**Task details**:
The reply should hold every line of the data, unchanged and complete.

--*--

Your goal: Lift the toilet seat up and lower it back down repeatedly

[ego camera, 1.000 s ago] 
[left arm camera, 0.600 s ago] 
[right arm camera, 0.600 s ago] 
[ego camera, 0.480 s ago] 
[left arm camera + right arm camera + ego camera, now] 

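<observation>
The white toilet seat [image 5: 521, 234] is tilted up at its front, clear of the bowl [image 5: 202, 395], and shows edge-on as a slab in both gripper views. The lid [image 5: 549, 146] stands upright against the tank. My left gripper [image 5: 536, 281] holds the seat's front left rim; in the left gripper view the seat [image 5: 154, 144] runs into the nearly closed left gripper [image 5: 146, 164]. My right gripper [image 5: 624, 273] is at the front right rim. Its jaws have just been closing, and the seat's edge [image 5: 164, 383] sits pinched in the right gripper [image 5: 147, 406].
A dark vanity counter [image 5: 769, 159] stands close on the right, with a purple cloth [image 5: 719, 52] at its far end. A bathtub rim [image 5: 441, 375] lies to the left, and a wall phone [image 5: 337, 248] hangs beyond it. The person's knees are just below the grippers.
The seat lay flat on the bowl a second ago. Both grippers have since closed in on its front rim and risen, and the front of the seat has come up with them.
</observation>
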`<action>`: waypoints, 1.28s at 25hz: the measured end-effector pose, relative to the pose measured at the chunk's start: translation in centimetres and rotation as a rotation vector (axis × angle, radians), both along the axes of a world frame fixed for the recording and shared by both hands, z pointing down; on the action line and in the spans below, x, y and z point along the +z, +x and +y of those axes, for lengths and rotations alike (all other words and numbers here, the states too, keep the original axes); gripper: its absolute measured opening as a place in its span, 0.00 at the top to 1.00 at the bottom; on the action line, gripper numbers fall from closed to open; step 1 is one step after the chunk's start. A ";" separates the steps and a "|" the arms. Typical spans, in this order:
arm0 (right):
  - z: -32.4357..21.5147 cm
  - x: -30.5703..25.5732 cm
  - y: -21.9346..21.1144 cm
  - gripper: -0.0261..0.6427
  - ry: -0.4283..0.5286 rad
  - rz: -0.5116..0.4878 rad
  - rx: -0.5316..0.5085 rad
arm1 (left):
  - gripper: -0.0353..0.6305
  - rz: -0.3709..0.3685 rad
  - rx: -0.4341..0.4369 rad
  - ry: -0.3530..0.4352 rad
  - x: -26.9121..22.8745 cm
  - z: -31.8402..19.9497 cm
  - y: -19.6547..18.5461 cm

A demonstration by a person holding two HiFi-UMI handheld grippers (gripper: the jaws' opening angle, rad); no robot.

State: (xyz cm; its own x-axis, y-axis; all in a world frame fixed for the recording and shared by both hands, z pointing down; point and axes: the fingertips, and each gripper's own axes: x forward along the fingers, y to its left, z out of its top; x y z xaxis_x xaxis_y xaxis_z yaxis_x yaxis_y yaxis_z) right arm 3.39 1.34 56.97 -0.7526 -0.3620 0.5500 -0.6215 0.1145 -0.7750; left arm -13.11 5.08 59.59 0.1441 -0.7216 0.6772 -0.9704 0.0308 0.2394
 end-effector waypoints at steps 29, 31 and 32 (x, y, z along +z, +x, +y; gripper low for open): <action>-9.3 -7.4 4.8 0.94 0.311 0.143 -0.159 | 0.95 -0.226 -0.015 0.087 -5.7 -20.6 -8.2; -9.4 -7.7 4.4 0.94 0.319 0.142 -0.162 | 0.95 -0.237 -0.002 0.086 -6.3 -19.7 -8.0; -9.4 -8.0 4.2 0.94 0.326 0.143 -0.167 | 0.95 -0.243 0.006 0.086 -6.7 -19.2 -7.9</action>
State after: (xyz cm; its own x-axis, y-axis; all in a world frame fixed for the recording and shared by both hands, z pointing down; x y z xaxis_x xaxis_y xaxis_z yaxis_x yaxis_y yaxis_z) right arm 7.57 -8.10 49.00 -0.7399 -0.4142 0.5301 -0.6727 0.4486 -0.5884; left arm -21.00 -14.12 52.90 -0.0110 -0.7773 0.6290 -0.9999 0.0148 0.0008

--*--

**Answer to the exercise**:
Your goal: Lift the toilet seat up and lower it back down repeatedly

[ego camera, 1.000 s ago] 
[left arm camera, 0.600 s ago] 
[right arm camera, 0.600 s ago] 
[ego camera, 0.480 s ago] 
[left arm camera + right arm camera + ego camera, now] 

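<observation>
The white toilet seat [image 5: 521, 234] is tilted up at its front, clear of the bowl [image 5: 202, 395], and shows edge-on as a slab in both gripper views. The lid [image 5: 549, 146] stands upright against the tank. My left gripper [image 5: 536, 281] holds the seat's front left rim; in the left gripper view the seat [image 5: 154, 144] runs into the nearly closed left gripper [image 5: 146, 164]. My right gripper [image 5: 624, 273] is at the front right rim. Its jaws have just been closing, and the seat's edge [image 5: 164, 383] sits pinched in the right gripper [image 5: 147, 406].
A dark vanity counter [image 5: 769, 159] stands close on the right, with a purple cloth [image 5: 719, 52] at its far end. A bathtub rim [image 5: 441, 375] lies to the left, and a wall phone [image 5: 337, 248] hangs beyond it. The person's knees are just below the grippers.
The seat lay flat on the bowl a second ago. Both grippers have since closed in on its front rim and risen, and the front of the seat has come up with them.
</observation>
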`<action>`: waypoints, 1.28s at 25hz: the measured end-effector pose, relative to the pose measured at the chunk's start: translation in centimetres and rotation as a rotation vector (axis × angle, radians), both along the axes of a world frame fixed for the recording and shared by both hands, z pointing down; on the action line and in the spans below, x, y and z point along the +z, +x and +y of those axes, for lengths and rotations alike (all other words and numbers here, the states too, keep the original axes); gripper: its absolute measured opening as a place in its span, 0.00 at the top to 1.00 at the bottom; on the action line, gripper numbers fall from closed to open; step 1 is one step after the chunk's start. A ";" separates the steps and a "|" the arms. Typical spans, in this order:
arm0 (right):
  - z: -32.4357..21.5147 cm
  - x: -30.5703..25.5732 cm
  - y: -21.9346..21.1144 cm
  - gripper: -0.0261..0.6427
  - ry: -0.4283..0.5286 rad
  - rz: -0.5116..0.4878 rad
  - rx: -0.5316..0.5085 rad
arm1 (left):
  - gripper: -0.0353..0.6305
  - rz: -0.3709..0.3685 rad
  - rx: -0.4341..0.4369 rad
  - ry: -0.3530..0.4352 rad
  - x: -26.9121..22.8745 cm
  - z: -31.8402..19.9497 cm
  - y: -19.6547..18.5461 cm

A demonstration by a person holding two HiFi-UMI handheld grippers (gripper: the jaws' opening angle, rad); no robot.

State: (xyz cm; its own x-axis, y-axis; all in a world frame fixed for the recording and shared by both hands, z pointing down; point and axes: the fingertips, and each gripper's own axes: x forward along the fingers, y to its left, z out of its top; x y z xaxis_x xaxis_y xaxis_z yaxis_x yaxis_y yaxis_z) right arm 3.39 1.34 56.97 -0.7526 -0.3620 0.5500 -0.6215 0.1145 -0.7750; left arm -13.11 5.08 59.59 0.1441 -0.7216 0.6772 -0.9704 0.0308 0.2394
 end-effector waypoints at steps 29, 31 and 32 (x, y, z along +z, +x, +y; gripper low for open): <action>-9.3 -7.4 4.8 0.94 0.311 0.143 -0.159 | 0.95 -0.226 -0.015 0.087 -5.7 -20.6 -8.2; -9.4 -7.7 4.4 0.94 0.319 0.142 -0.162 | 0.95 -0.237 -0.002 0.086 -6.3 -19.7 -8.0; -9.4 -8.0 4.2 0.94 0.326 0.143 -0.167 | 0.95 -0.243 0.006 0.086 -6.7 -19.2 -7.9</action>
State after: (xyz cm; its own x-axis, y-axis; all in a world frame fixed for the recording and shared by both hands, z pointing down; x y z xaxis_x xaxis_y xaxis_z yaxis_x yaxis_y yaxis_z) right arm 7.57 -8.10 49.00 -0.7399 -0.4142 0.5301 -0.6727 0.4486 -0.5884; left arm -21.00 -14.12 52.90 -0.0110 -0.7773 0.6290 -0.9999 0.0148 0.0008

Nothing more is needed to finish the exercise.